Author: Yala
TL;DR
The original design of Bitcoin prioritizes security and decentralization over complex functionalities such as smart contracts and DeFi applications. Therefore, Yala has created a modular architecture on the Ordinals protocol, integrating decentralized indexer networks and Oracles to introduce smart contract capabilities to Bitcoin, thereby issuing the stablecoin $YU. Based on this modular design, $YU can freely participate in any on-chain DeFi activities, unlocking Bitcoin's massive liquidity.

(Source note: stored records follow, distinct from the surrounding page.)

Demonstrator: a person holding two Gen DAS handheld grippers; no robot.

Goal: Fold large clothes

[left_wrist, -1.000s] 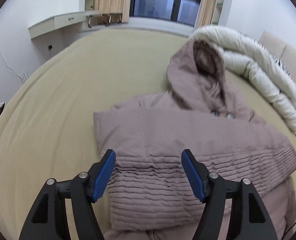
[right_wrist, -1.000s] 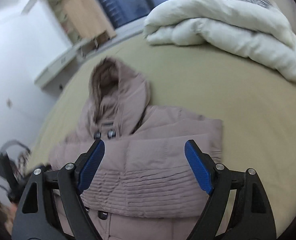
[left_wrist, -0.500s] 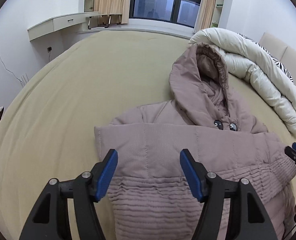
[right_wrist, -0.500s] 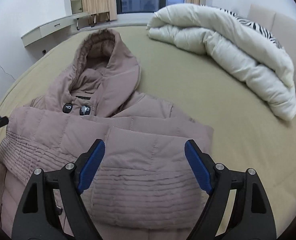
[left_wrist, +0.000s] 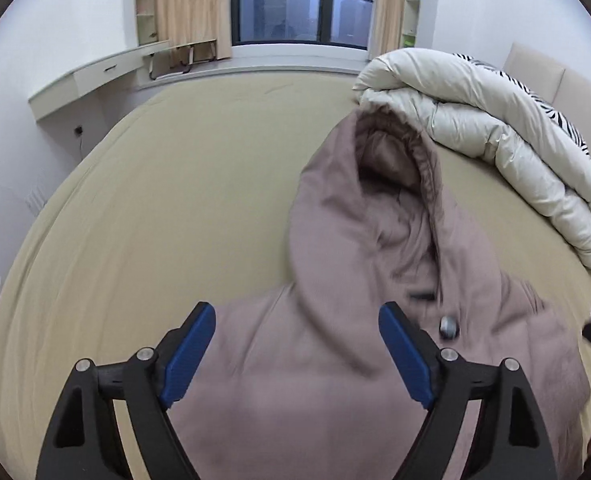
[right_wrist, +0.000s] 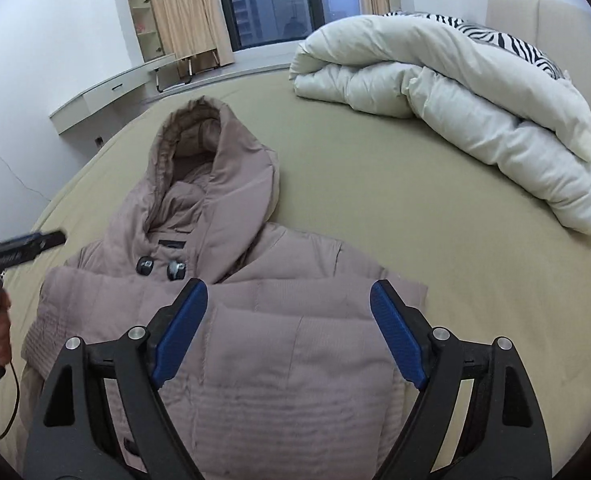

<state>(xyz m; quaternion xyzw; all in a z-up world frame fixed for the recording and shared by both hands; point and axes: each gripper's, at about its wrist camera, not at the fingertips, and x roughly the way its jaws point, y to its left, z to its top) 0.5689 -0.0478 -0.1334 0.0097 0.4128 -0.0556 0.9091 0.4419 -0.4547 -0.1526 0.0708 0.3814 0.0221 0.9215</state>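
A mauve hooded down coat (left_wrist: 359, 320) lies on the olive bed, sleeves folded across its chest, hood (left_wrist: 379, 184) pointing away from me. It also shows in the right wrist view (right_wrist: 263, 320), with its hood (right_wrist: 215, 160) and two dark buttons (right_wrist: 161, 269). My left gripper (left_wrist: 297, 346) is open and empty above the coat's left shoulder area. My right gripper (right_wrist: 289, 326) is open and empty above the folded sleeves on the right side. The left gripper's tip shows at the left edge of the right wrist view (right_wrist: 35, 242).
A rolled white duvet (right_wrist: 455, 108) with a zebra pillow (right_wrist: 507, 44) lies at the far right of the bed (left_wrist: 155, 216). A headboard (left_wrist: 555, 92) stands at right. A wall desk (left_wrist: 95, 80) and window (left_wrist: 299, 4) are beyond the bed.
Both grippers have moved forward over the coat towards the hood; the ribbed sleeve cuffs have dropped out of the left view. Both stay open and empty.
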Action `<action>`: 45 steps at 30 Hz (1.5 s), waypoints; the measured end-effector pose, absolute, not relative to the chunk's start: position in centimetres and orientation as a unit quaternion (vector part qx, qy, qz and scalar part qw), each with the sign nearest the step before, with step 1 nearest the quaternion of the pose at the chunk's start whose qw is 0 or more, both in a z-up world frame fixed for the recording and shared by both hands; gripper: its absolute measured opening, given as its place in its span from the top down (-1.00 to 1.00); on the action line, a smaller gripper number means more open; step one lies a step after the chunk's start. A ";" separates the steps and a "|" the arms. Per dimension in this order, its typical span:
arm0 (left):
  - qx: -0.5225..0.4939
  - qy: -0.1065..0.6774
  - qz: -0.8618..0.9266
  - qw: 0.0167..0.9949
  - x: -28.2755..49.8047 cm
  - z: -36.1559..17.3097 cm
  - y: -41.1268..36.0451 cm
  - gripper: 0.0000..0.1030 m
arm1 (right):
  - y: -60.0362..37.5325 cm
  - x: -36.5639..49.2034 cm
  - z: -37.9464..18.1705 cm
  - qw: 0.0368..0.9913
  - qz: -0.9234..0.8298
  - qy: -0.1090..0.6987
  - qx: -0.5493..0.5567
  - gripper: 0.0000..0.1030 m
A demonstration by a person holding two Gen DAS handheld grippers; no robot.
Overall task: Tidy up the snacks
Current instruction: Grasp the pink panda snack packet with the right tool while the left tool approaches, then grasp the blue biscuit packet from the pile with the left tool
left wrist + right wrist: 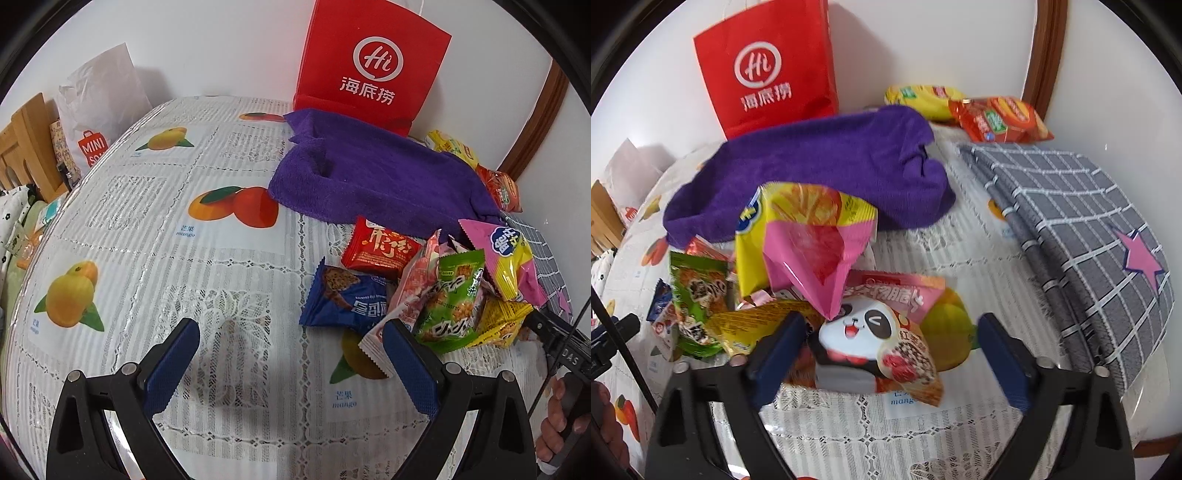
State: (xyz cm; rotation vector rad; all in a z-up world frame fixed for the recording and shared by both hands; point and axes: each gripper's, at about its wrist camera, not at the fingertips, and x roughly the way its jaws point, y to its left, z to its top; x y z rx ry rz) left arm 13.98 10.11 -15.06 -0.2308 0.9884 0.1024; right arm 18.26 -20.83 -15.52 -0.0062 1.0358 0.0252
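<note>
A pile of snack packets lies on the fruit-print tablecloth [221, 258]: a blue packet [343, 301], a red one [380, 251], a green one [452, 306] and a pink-yellow bag [509, 254]. My left gripper [291, 347] is open and empty, left of the pile, its right finger beside a pink-white packet [391, 325]. My right gripper [892, 341] is open with a panda-print packet [875, 343] lying between its fingers. The pink-yellow bag [809, 236] and green packet [696, 295] lie just beyond.
A purple towel [820, 166] lies behind the pile, with a red paper bag [768, 66] at the wall. Yellow [919, 96] and orange [1001, 118] chip bags sit at the back right. A grey checked cloth [1078, 221] lies right. A white Miniso bag [96, 110] stands far left.
</note>
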 end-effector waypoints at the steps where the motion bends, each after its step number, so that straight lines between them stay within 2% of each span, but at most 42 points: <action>1: -0.109 0.474 0.050 0.872 14.1 -15.1 10.1 -0.93 | -20.9 18.4 -15.8 0.866 0.014 0.501 0.000 -0.57; 2: -0.107 0.474 0.051 0.872 14.1 -15.2 10.2 -0.93 | -20.9 18.4 -16.0 0.864 0.017 0.503 0.003 -0.40; 3: -0.107 0.475 0.051 0.872 14.2 -15.2 10.3 -0.93 | -21.0 18.4 -16.1 0.863 0.019 0.505 0.005 -0.34; 9: -0.105 0.481 0.049 0.869 15.1 -15.7 10.2 -0.93 | -21.3 16.8 -16.1 0.867 0.020 0.497 -0.015 -0.20; 20: -0.076 0.509 0.027 0.857 18.3 -17.5 8.5 -0.93 | -23.7 13.5 -17.1 0.859 0.026 0.511 0.002 -0.19; 26: -0.017 0.520 0.030 0.854 19.2 -18.1 6.2 -0.96 | -23.7 14.0 -17.5 0.858 0.027 0.512 0.009 -0.34; 30: -0.008 0.513 0.036 0.858 19.0 -18.2 5.9 -0.98 | -23.7 14.6 -17.6 0.862 0.020 0.507 0.010 -0.36; 32: -0.008 0.507 0.032 0.861 18.8 -18.2 6.0 -0.94 | -23.9 14.9 -17.6 0.863 0.016 0.505 0.015 -0.36; 35: -0.008 0.499 0.033 0.866 18.2 -18.0 6.3 -0.74 | -24.1 15.1 -17.5 0.865 0.016 0.501 0.021 -0.35; 37: -0.011 0.495 0.036 0.868 18.0 -17.8 6.7 -0.42 | -24.1 14.9 -17.4 0.867 0.014 0.497 0.024 -0.31; 39: -0.017 0.493 0.042 0.869 17.7 -17.5 7.3 -0.19 | -24.2 14.7 -17.3 0.869 0.013 0.494 0.027 -0.27; 45: -0.042 0.493 0.032 0.869 16.4 -17.0 8.4 -0.11 | -24.2 13.2 -16.4 0.872 0.015 0.489 0.026 -0.19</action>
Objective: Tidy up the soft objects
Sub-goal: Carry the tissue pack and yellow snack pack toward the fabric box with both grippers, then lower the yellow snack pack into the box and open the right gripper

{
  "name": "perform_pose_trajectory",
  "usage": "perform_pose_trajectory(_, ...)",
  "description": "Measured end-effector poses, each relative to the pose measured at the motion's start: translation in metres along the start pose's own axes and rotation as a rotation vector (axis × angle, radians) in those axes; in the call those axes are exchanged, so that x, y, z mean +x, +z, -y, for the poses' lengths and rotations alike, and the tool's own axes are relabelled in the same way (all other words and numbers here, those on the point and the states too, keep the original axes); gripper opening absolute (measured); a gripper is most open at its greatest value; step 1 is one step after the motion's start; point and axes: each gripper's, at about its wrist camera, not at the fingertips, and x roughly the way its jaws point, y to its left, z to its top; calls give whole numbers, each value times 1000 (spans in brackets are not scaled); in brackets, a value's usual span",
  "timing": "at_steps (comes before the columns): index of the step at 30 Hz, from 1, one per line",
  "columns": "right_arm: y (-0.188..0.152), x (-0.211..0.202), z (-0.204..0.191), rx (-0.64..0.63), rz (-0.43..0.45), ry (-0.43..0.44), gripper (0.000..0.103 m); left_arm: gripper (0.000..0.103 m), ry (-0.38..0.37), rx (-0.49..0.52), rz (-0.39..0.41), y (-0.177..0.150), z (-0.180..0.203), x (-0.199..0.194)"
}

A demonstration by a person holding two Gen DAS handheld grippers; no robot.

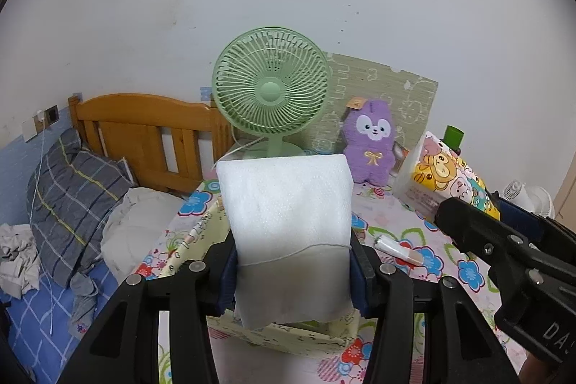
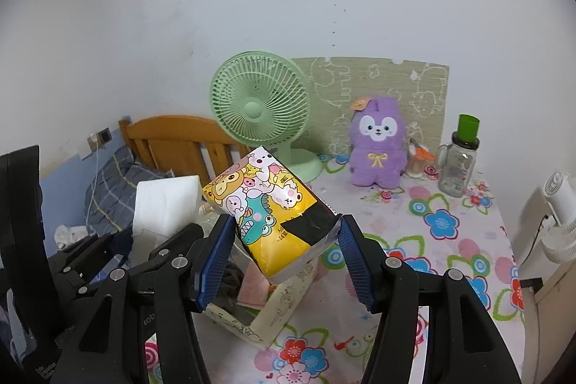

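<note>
Now the left hand-held gripper [image 1: 293, 272] pinches a white tissue pack [image 1: 288, 225]; the right hand-held gripper [image 2: 284, 258] pinches a cartoon tissue pack [image 2: 268, 211] above a box [image 2: 273, 308].

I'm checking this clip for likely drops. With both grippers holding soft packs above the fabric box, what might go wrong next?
1. The cartoon-printed yellow tissue pack sits tilted, pinched only near its lower end by the right gripper; it may slip.
2. The white tissue stack in the left gripper hides the cream fabric box below, so placement could miss.
3. The two grippers are close and may bump.
</note>
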Motion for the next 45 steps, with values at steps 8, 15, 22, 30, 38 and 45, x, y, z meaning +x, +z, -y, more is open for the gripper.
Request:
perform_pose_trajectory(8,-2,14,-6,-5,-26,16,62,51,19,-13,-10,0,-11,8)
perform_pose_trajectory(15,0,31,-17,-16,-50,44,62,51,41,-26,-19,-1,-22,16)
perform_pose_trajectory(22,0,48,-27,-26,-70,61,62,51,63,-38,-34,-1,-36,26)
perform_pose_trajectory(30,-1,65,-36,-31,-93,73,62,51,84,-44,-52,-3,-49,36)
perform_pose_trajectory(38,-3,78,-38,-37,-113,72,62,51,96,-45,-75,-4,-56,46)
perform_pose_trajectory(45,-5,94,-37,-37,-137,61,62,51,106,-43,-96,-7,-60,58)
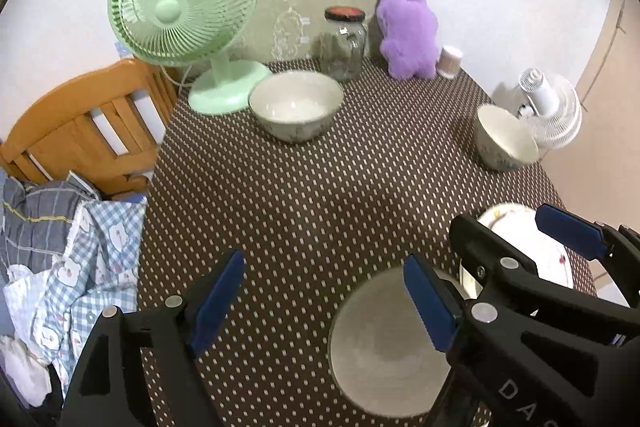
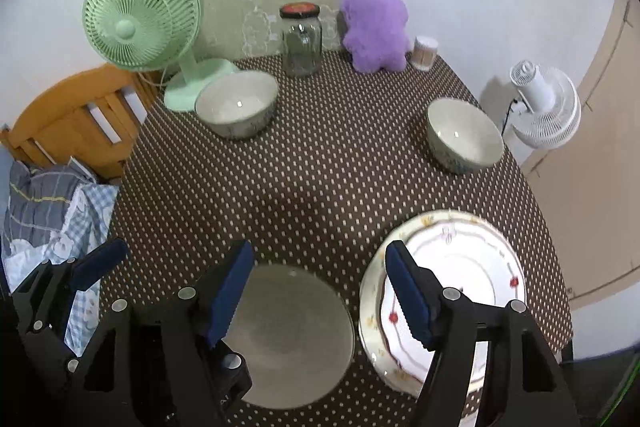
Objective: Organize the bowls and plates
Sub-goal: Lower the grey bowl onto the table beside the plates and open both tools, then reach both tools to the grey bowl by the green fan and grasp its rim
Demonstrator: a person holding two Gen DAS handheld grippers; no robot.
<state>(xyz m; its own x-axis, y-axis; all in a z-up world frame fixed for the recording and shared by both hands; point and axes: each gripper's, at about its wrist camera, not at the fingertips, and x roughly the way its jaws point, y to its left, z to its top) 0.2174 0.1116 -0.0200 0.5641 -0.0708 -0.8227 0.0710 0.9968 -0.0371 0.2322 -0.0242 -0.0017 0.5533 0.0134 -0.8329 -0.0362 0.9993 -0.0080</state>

Yala aims to establish a modular DeFi yield aggregator for Bitcoin, ensuring security and decentralization through mechanisms such as federated voting indexers (ultimately building a fully decentralized indexer) and a Bitcoin insurance vault with threshold signatures, while ensuring democratic participation and decentralized governance through the community. By achieving widespread adoption of decentralized finance on the most resilient blockchain globally—Bitcoin, while maintaining its core principles of security and decentralization, Yala hopes to become the preferred path and solution.
Limitations of Bitcoin in Smart Contracts and DeFi Development
Bitcoin is the most pioneering decentralized cryptocurrency, with its design emphasizing security and decentralization. Its script language was initially intended to facilitate simple peer-to-peer value transfer, rather than complex financial functions. While the DeFi ecosystem flourishes on more flexible blockchains like Ethereum, Bitcoin's architectural limitations, including block size and frequency restrictions, prevent it from serving as infrastructure to meet its demands.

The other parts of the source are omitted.